PROBLEM TO WORK ON:
Go through the data underneath and copy every line exactly.

DATA SEGMENT:
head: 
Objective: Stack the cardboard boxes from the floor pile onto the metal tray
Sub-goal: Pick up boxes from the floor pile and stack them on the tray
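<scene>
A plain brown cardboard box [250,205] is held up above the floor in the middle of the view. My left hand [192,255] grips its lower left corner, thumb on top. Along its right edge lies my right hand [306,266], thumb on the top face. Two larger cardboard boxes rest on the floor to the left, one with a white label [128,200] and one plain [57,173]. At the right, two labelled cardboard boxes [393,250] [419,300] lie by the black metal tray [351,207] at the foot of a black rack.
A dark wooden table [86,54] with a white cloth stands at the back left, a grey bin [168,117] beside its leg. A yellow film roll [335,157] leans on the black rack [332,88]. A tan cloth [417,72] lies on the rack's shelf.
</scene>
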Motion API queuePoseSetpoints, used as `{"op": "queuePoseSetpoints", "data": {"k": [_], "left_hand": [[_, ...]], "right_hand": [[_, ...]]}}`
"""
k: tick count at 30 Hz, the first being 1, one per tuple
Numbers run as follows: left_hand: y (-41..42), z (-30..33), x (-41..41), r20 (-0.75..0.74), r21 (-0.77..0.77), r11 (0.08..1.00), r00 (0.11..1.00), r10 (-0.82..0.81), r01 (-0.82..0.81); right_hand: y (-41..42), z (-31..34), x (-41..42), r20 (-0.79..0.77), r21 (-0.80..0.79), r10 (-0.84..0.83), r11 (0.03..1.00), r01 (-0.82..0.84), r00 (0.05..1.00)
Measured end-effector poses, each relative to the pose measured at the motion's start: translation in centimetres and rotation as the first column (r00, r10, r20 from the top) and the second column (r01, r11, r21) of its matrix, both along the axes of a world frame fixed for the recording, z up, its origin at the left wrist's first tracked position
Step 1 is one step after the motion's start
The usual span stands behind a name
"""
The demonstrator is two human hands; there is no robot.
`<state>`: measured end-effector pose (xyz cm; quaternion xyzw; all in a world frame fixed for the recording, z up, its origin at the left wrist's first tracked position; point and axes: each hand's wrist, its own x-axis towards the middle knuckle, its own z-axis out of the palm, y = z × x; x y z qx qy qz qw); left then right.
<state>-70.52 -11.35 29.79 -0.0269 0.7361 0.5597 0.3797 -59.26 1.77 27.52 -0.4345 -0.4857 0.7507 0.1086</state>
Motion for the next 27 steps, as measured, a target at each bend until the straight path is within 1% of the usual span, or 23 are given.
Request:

SOLUTION TO THE PROBLEM:
head: 
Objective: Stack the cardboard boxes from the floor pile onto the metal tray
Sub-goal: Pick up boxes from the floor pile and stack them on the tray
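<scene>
A plain brown cardboard box [250,205] is held up above the floor in the middle of the view. My left hand [192,255] grips its lower left corner, thumb on top. Along its right edge lies my right hand [306,266], thumb on the top face. Two larger cardboard boxes rest on the floor to the left, one with a white label [128,200] and one plain [57,173]. At the right, two labelled cardboard boxes [393,250] [419,300] lie by the black metal tray [351,207] at the foot of a black rack.
A dark wooden table [86,54] with a white cloth stands at the back left, a grey bin [168,117] beside its leg. A yellow film roll [335,157] leans on the black rack [332,88]. A tan cloth [417,72] lies on the rack's shelf.
</scene>
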Motion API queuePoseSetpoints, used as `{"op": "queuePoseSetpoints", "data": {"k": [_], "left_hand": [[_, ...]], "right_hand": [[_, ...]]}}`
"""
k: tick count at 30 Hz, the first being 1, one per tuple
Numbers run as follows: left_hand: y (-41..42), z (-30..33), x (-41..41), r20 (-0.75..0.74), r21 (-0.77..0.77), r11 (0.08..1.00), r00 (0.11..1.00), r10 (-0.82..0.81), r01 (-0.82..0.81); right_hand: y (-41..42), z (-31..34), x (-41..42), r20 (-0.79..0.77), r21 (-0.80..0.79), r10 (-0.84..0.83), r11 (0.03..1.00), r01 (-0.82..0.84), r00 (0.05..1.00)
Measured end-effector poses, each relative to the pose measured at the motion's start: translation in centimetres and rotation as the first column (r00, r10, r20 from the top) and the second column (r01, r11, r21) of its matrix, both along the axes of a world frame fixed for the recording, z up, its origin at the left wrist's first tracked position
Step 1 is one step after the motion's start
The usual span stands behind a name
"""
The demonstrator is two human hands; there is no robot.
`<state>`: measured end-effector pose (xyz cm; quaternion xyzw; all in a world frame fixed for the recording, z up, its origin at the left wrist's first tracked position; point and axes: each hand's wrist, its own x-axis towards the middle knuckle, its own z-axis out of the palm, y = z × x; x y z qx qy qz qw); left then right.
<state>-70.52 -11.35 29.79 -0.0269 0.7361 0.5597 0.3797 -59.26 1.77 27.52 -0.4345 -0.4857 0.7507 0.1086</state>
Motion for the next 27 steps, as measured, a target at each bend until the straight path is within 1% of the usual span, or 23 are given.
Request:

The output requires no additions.